El hombre dio un buen trago a la copa y se relamió con deleite.

—Continúa —le pidió Miami.

—Todas las tropas seleccionadas para la campaña contra Palmira se dirigen ahora hacia el delta del Danubio. Allí embarcarán en los navíos de las flotas del Ponto y del Egeo y cruzarán el mar hasta las costas de Bitinia.

—¿Sabes a qué puertos se dirigen?

—Creo que a los de Heraclea Póntica, Amastris y Amisus.

—Como habíamos supuesto —intervino Zabilas—, ha formado tres ejércitos que confluirán en las costas do Bitinia para avanzar después hacia el sur. Por la ubicación de los puertos elegidos, estimo que agrupará sus tropas en Capadocia. Sólo me cabe una duda: si atravesará las montañas del Tauro, al norte de Cilicia, por el camino de Tiana a Tarso, o las bordeará hasta aparecer en el alto Eufrates, por la calzada de Melitene a Edesa y Zeugma.

—Tal vez decida navegar por los estrechos del Bósforo y el Helesponto y bordear las costas del Egeo en Anatolia hasta alcanzar la de Siria y desembarcar allí —supuso Miami.

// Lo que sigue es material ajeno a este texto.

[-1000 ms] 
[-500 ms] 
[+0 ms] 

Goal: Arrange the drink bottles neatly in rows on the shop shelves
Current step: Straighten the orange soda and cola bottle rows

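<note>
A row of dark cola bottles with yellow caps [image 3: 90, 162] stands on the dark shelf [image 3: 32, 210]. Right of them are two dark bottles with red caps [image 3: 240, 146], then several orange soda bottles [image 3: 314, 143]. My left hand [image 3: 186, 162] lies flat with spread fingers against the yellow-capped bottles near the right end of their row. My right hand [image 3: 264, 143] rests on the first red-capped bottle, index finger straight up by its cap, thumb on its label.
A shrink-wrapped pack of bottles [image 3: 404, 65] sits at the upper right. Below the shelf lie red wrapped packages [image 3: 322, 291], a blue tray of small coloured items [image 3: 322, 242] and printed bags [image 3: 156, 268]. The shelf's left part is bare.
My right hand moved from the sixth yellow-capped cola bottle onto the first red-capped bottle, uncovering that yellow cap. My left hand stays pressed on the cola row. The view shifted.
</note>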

—No, no hará eso. Busca incorporar nuevos contingentes a su ejército entre los legionarios replegados de Mesopotamia y Siria que se han refugiado en Bitinia, y sobre todo no dejar a su espalda regiones donde haya tropas hostiles que puedan causarle problemas. Avanzará desde territorio amigo para proteger su retaguardia, y en toda Asia sólo le queda Bitinia como aliada —dedujo Zabdas.

—Entonces deberíamos ir a su encuentro en Anatolia —propuso Giorgios.

—No. Dejaremos que llegue hasta Capadocia y que decida por qué vía continuar. Y cuando lo haga, lo estaremos esperando a las puertas de Siria, en el valle del Orontes.

Aureliano partió desde sus campamentos en Moesia Inferior a finales del otoño. Como estaba previsto, embarcó a sus legiones en los navíos de las flotas del Egeo y del Ponto y atravesó este mar hasta desembarcar en las costas de Bitinia, donde agrupó al ejército en tres divisiones, al frente de cada una figuraba un delegado especial del Senado.

Pero el propio Aureliano, al mando de una legión, cruzó los Balcanes y se plantó en Bizancio; allí aguardó la llegada de seis de las nueve cohortes pretorianas, desplazadas desde Roma por mar, que incrementaron sus efectivos en casi cinco mil hombres más.